*Instructions to follow*
Please repeat only the stretch of records running from the first line through the line that contains "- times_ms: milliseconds".

*Input material*
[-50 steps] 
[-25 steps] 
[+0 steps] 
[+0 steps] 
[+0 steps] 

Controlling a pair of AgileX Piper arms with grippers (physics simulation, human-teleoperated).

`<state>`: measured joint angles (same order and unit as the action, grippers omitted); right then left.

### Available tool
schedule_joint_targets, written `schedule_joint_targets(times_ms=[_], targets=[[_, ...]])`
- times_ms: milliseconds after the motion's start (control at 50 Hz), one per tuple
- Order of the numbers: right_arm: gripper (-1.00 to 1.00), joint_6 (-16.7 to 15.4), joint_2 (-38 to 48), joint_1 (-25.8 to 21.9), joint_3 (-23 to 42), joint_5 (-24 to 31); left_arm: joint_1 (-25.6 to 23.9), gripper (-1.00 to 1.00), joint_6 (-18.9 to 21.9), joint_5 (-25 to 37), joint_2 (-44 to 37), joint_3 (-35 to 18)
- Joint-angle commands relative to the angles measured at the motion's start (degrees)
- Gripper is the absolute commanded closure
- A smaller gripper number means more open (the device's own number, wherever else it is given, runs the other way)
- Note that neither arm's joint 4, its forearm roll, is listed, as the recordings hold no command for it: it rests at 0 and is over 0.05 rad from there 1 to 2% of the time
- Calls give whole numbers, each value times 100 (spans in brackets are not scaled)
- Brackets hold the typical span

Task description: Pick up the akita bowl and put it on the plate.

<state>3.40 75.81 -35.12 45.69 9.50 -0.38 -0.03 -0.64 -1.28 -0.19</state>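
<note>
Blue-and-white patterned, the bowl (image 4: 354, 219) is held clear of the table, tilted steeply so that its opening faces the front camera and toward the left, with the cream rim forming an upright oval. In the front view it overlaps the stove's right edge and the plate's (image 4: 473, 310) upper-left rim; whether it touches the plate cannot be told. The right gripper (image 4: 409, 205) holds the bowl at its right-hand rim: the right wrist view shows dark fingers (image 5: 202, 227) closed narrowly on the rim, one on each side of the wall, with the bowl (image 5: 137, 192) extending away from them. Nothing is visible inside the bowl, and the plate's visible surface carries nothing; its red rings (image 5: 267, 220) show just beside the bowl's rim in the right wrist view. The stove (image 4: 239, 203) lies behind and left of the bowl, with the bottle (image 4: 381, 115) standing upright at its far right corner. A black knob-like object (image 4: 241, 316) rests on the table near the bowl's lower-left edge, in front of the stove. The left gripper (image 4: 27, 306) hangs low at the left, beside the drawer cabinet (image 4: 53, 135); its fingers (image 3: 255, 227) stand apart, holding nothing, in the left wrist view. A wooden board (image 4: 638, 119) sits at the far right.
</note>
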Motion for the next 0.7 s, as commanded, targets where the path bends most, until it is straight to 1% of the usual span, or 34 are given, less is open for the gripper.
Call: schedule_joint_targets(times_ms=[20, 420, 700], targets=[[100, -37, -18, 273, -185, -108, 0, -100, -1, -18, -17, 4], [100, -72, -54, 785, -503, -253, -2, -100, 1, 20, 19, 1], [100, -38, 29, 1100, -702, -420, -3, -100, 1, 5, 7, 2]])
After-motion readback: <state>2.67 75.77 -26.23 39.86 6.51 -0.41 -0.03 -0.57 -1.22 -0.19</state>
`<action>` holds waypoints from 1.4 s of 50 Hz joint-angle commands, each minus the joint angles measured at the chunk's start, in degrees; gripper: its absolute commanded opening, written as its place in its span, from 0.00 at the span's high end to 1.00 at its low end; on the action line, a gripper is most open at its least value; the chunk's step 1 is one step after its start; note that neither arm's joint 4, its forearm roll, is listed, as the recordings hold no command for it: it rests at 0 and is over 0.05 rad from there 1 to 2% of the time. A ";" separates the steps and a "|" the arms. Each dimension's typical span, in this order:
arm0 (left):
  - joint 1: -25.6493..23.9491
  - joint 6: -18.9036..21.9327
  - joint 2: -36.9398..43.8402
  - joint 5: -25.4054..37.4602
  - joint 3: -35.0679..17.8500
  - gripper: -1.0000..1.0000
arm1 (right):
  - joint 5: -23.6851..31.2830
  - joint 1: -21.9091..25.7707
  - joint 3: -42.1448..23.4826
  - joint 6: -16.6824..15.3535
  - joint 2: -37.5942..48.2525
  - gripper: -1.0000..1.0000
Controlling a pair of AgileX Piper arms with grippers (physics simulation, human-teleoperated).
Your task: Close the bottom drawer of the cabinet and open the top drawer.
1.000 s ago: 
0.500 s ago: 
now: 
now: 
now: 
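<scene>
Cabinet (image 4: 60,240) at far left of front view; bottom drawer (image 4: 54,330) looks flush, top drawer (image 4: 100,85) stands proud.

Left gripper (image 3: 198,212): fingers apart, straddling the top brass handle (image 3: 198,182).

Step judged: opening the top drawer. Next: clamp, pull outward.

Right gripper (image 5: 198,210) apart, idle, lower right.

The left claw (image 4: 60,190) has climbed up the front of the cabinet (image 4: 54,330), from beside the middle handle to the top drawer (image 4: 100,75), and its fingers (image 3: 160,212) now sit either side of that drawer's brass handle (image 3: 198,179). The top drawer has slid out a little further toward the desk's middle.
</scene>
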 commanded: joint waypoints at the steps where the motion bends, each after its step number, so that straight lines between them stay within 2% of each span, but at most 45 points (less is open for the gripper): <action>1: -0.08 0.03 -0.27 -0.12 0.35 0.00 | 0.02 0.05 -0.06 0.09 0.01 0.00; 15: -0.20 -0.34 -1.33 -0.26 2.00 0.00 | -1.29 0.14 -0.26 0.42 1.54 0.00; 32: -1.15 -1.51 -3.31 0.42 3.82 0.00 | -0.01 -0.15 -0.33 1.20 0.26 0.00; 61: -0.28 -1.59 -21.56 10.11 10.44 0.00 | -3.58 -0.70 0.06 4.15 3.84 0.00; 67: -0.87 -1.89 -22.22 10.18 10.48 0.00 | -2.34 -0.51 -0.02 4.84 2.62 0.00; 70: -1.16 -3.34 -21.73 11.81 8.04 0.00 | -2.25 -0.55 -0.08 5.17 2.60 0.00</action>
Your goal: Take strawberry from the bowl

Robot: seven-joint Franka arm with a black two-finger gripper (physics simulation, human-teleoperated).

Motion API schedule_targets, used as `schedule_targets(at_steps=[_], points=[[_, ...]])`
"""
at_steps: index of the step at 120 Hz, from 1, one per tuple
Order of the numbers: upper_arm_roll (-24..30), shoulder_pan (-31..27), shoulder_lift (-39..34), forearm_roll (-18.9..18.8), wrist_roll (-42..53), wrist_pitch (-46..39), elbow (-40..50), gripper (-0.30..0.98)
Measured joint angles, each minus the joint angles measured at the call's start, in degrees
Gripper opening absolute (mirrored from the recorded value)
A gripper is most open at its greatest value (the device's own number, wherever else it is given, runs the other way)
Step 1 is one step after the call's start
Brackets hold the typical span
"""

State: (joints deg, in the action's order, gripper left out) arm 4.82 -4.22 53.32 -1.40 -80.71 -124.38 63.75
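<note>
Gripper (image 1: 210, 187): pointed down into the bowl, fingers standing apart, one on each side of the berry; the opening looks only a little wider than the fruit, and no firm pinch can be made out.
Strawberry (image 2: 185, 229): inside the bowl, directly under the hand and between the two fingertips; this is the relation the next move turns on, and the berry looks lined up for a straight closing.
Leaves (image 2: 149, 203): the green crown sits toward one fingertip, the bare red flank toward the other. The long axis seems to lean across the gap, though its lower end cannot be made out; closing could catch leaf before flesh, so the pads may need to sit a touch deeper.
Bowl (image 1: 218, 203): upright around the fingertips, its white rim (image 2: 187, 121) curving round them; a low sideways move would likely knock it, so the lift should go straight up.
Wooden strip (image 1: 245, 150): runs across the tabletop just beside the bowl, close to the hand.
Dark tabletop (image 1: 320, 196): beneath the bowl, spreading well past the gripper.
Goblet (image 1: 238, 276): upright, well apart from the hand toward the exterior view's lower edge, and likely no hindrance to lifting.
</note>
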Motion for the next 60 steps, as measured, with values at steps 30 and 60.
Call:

*Solved problem*
[-50 steps] 
[-25 steps] 
[+0 steps] 
[+0 steps] 
[+0 steps] 

Controlling a pair of AgileX Piper arms with grippers (physics simulation, human-teleoperated).

`<state>`: measured joint angles (same order and unit as the action, grippers omitted); right then left.

### Available tool
schedule_joint_targets, written `schedule_joint_targets(times_ms=[_], targets=[[_, ...]])`
- times_ms: milliseconds after the motion's start (control at 50 Hz), one per tuple

This output requires nothing more.